Raw data —

========================

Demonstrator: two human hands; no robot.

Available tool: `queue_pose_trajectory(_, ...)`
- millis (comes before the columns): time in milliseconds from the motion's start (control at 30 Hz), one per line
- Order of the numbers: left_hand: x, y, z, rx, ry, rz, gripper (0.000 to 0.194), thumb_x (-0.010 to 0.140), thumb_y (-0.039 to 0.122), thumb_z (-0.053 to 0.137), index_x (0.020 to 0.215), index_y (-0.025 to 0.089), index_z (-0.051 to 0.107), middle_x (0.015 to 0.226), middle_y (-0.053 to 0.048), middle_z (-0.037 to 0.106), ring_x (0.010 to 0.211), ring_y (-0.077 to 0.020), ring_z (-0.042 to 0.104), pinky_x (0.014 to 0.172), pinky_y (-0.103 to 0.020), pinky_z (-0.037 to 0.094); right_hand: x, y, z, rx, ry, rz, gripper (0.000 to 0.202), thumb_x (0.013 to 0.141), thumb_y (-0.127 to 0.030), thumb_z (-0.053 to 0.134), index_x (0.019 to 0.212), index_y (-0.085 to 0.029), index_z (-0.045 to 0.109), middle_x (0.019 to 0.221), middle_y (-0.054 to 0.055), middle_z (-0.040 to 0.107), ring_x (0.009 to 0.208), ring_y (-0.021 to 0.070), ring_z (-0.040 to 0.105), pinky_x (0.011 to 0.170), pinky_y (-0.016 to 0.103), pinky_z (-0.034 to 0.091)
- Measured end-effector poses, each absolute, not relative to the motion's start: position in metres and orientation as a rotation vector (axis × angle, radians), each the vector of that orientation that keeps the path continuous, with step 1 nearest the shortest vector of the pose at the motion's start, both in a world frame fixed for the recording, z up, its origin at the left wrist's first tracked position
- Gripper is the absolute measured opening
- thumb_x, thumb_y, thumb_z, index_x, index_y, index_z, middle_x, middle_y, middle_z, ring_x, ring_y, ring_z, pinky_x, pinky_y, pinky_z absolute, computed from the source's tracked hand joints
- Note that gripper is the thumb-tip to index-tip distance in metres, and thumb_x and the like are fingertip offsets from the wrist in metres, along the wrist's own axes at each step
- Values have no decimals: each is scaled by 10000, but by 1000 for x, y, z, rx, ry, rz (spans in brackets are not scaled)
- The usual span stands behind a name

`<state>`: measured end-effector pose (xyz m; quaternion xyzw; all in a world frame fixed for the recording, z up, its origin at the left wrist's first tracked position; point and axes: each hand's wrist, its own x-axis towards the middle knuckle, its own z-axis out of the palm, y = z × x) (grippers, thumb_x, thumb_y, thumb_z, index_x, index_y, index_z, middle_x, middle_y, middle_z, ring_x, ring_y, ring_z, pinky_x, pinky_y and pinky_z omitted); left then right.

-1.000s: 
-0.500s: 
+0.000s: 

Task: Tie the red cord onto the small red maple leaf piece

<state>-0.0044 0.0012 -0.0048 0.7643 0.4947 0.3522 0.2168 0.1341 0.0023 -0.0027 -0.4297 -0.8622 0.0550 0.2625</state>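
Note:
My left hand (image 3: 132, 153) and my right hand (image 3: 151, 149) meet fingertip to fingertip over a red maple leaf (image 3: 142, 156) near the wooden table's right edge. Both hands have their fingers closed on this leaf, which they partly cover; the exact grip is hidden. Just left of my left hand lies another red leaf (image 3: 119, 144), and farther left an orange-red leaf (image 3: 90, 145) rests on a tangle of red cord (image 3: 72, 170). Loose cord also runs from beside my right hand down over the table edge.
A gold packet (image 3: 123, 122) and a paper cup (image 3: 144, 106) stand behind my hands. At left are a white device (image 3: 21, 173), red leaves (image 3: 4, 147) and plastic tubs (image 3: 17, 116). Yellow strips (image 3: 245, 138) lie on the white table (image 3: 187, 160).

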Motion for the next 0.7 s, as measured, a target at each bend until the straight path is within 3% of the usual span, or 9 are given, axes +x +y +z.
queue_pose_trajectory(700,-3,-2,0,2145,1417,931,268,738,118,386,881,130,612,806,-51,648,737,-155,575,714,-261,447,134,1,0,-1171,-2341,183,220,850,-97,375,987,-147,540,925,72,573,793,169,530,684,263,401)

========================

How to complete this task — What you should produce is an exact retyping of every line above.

Solution to the exercise —
Demonstrator: two human hands; no robot.

Available tool: `queue_pose_trajectory(_, ...)`
- millis (comes before the columns): time in milliseconds from the motion's start (control at 30 Hz), one per line
- Order of the numbers: left_hand: x, y, z, rx, ry, rz, gripper (0.000 to 0.194), thumb_x (-0.010 to 0.140), thumb_y (-0.039 to 0.122), thumb_z (-0.053 to 0.137), index_x (0.020 to 0.215), index_y (-0.025 to 0.089), index_z (-0.051 to 0.107), middle_x (0.015 to 0.226), middle_y (-0.053 to 0.048), middle_z (-0.037 to 0.106), ring_x (0.010 to 0.211), ring_y (-0.077 to 0.020), ring_z (-0.042 to 0.104), pinky_x (0.014 to 0.172), pinky_y (-0.103 to 0.020), pinky_z (-0.037 to 0.094); right_hand: x, y, z, rx, ry, rz, gripper (0.000 to 0.202), thumb_x (0.013 to 0.141), thumb_y (-0.127 to 0.030), thumb_z (-0.053 to 0.134), index_x (0.019 to 0.212), index_y (-0.085 to 0.029), index_z (-0.045 to 0.109), middle_x (0.019 to 0.221), middle_y (-0.054 to 0.055), middle_z (-0.040 to 0.107), ring_x (0.009 to 0.208), ring_y (-0.021 to 0.070), ring_z (-0.040 to 0.105), pinky_x (0.011 to 0.170), pinky_y (-0.016 to 0.103), pinky_z (-0.034 to 0.091)
- Measured end-effector poses, each absolute, not relative to the motion's start: position in metres and orientation as a rotation vector (axis × angle, radians), each the vector of that orientation that keeps the path continuous, with step 1 nearest the shortest vector of the pose at the motion's start, both in a world frame fixed for the recording, z up, its origin at the left wrist's first tracked position
- Gripper is the absolute measured opening
- thumb_x, thumb_y, thumb_z, index_x, index_y, index_z, middle_x, middle_y, middle_z, ring_x, ring_y, ring_z, pinky_x, pinky_y, pinky_z absolute, computed from the source's tracked hand joints
- Note that gripper is the thumb-tip to index-tip distance in metres, and thumb_x and the like are fingertip offsets from the wrist in metres, along the wrist's own axes at each step
- Values have no decimals: each is scaled by 10000, but by 1000 for x, y, z, rx, ry, rz (spans in brackets are not scaled)
- The usual span stands behind a name

`<state>`: measured end-effector pose (xyz m; quaternion xyzw; all in a world frame fixed for the recording, z up, its origin at the left wrist's first tracked position; point and axes: each hand's wrist, its own x-axis towards the middle knuckle, its own z-axis out of the palm, y = z × x) (grippers, thumb_x, thumb_y, thumb_z, index_x, index_y, index_z, middle_x, middle_y, middle_z, ring_x, ring_y, ring_z, pinky_x, pinky_y and pinky_z omitted); left then right.

-1.000s: 
-0.500s: 
+0.000s: 

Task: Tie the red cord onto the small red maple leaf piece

<state>-0.0044 0.0012 -0.0048 0.7643 0.4947 0.3522 0.2168 0.1341 0.0023 -0.0027 -0.4297 -0.8622 0.0550 0.2625</state>
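Note:
My left hand (image 3: 132, 153) and my right hand (image 3: 151, 149) meet fingertip to fingertip over a red maple leaf (image 3: 142, 156) near the wooden table's right edge. Both hands have their fingers closed on this leaf, which they partly cover; the exact grip is hidden. Just left of my left hand lies another red leaf (image 3: 119, 144), and farther left an orange-red leaf (image 3: 90, 145) rests on a tangle of red cord (image 3: 72, 170). Loose cord also runs from beside my right hand down over the table edge.
A gold packet (image 3: 123, 122) and a paper cup (image 3: 144, 106) stand behind my hands. At left are a white device (image 3: 21, 173), red leaves (image 3: 4, 147) and plastic tubs (image 3: 17, 116). Yellow strips (image 3: 245, 138) lie on the white table (image 3: 187, 160).
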
Motion for the next 0.7 s, as measured, a target at each bend until the straight path is within 3% of the usual span, or 9 are given, axes +x +y +z.
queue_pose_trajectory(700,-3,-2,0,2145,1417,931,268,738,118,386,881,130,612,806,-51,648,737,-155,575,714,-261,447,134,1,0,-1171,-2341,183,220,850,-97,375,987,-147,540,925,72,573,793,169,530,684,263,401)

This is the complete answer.